■ The problem
Filter this material down to the lines that contain the string "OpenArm", and return those lines.

■ Provided data

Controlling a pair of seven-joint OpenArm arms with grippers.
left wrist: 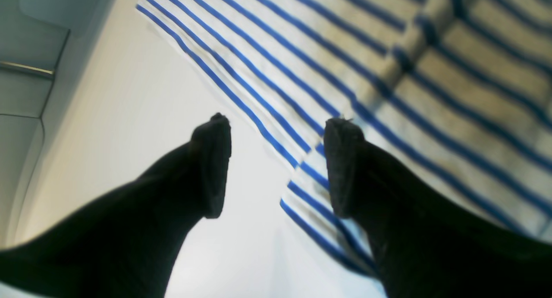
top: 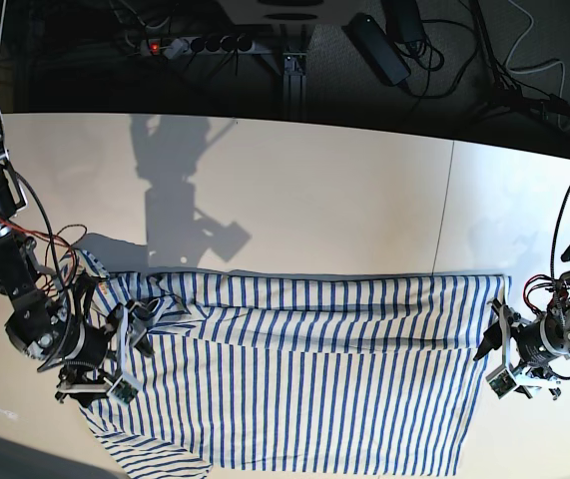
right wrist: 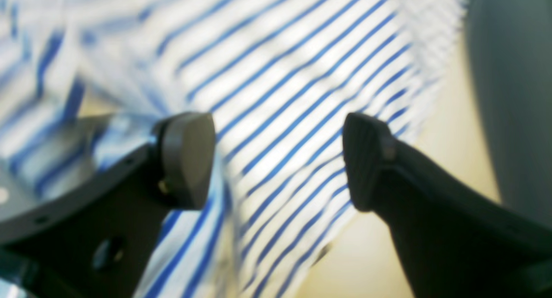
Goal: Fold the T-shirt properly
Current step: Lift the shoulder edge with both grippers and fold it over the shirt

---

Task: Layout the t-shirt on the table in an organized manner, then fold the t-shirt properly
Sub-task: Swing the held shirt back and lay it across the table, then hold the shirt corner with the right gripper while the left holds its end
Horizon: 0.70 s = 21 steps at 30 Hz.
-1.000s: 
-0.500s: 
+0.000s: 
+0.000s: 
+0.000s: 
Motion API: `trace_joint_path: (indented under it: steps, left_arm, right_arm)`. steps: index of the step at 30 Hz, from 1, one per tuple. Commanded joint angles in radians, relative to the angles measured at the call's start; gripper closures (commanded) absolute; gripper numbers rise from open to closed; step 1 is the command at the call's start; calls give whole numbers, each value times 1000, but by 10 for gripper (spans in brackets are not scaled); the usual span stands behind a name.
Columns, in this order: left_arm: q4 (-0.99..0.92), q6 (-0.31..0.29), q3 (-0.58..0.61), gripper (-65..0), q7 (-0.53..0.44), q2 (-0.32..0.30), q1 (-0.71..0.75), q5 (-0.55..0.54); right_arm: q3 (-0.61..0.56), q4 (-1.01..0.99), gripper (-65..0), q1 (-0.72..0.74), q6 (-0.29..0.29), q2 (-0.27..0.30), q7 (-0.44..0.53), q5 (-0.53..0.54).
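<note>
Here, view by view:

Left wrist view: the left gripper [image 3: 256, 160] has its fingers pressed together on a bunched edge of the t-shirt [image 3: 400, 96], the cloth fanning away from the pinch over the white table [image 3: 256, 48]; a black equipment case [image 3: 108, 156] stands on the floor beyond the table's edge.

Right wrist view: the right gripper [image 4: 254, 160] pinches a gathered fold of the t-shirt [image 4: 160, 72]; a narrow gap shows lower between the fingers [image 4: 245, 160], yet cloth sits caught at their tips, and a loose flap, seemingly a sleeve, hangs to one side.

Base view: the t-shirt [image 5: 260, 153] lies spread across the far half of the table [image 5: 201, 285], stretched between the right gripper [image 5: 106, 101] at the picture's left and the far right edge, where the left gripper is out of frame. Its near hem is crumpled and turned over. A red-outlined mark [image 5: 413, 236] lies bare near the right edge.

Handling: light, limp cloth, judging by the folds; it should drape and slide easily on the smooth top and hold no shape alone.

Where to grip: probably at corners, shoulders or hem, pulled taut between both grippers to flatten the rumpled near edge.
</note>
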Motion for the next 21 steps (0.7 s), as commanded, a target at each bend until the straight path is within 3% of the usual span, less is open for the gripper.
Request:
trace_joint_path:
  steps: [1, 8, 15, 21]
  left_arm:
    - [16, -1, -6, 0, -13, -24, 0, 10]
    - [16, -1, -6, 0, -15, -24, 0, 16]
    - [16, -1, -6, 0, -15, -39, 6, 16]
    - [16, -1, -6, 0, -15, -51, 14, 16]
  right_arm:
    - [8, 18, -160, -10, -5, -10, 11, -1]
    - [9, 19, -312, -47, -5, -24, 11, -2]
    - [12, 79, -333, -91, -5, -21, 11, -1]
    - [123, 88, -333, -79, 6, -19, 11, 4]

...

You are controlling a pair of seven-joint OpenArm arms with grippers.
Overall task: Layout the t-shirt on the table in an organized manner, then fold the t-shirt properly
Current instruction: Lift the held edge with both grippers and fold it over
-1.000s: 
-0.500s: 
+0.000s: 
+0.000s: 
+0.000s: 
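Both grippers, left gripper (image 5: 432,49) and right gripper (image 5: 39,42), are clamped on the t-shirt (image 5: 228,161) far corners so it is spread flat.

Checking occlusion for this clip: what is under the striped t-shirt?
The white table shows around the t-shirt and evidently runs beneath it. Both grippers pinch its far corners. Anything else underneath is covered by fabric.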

■ Written answer
Controlling a pair of seven-joint OpenArm arms with grippers.
You are controlling a pair of seven-joint OpenArm arms with grippers.

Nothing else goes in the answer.